[WHAT THE EXERCISE ASKS] Copy the records below exactly, starting at the line that contains "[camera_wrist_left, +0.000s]" and ending at the line that contains "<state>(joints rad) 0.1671"; leave out any pictures.

INPUT Start Marker

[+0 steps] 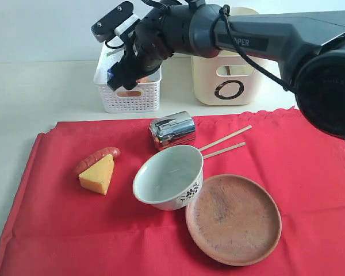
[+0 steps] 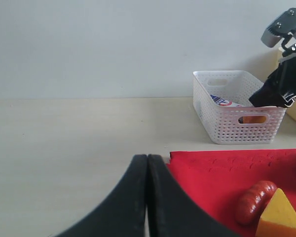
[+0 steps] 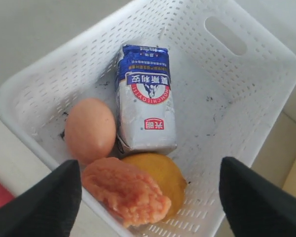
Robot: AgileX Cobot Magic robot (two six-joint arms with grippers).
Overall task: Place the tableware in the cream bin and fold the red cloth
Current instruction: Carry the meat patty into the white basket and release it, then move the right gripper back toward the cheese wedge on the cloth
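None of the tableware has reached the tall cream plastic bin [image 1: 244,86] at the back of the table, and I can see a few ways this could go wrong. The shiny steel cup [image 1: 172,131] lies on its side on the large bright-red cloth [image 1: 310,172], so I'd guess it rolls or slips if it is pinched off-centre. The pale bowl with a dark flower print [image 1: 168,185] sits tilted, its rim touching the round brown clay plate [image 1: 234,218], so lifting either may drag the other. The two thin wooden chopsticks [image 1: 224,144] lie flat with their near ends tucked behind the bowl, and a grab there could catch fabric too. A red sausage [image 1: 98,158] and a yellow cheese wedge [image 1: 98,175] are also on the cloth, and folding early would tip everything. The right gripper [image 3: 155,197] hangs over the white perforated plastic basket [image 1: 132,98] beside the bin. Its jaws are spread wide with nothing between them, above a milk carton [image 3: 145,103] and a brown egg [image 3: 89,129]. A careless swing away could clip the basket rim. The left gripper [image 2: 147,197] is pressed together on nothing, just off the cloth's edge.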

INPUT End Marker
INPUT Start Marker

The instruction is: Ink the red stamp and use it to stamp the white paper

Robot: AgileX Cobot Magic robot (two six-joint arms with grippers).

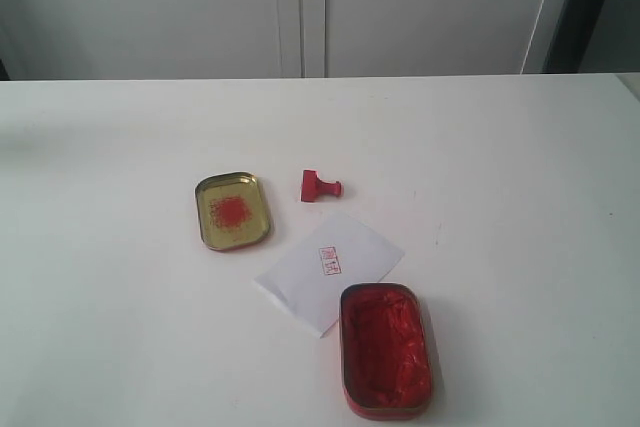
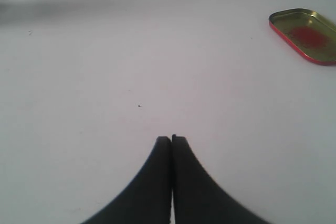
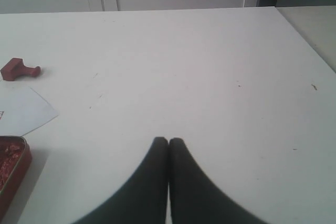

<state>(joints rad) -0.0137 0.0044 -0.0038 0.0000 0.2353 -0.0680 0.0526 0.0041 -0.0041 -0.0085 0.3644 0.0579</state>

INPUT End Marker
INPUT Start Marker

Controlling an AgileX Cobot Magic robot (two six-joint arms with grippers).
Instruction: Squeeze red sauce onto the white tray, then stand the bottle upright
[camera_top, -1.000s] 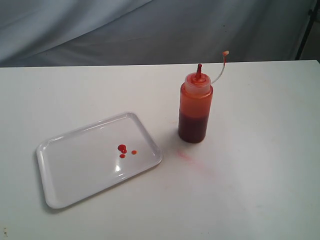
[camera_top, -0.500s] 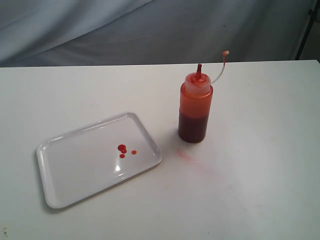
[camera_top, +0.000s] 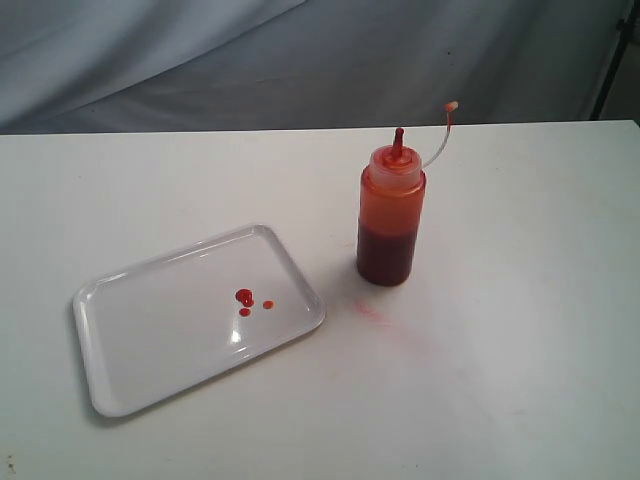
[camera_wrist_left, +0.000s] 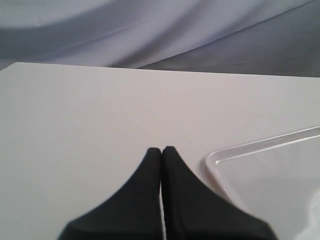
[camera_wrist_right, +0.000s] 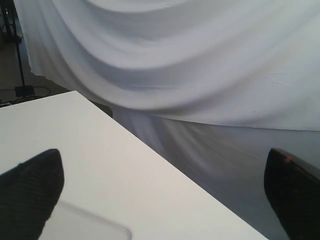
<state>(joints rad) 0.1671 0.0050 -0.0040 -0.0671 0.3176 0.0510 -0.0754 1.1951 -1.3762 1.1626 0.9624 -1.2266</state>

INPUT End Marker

[WRITTEN SOLUTION]
[camera_wrist_left, +0.000s] 
[camera_wrist_right, +0.000s] 
<state>(joints rad) 0.1671 0.0050 -0.0040 -0.0671 0.3176 0.0510 -0.0754 1.1951 -1.3762 1.1626 0.9624 -1.2266</state>

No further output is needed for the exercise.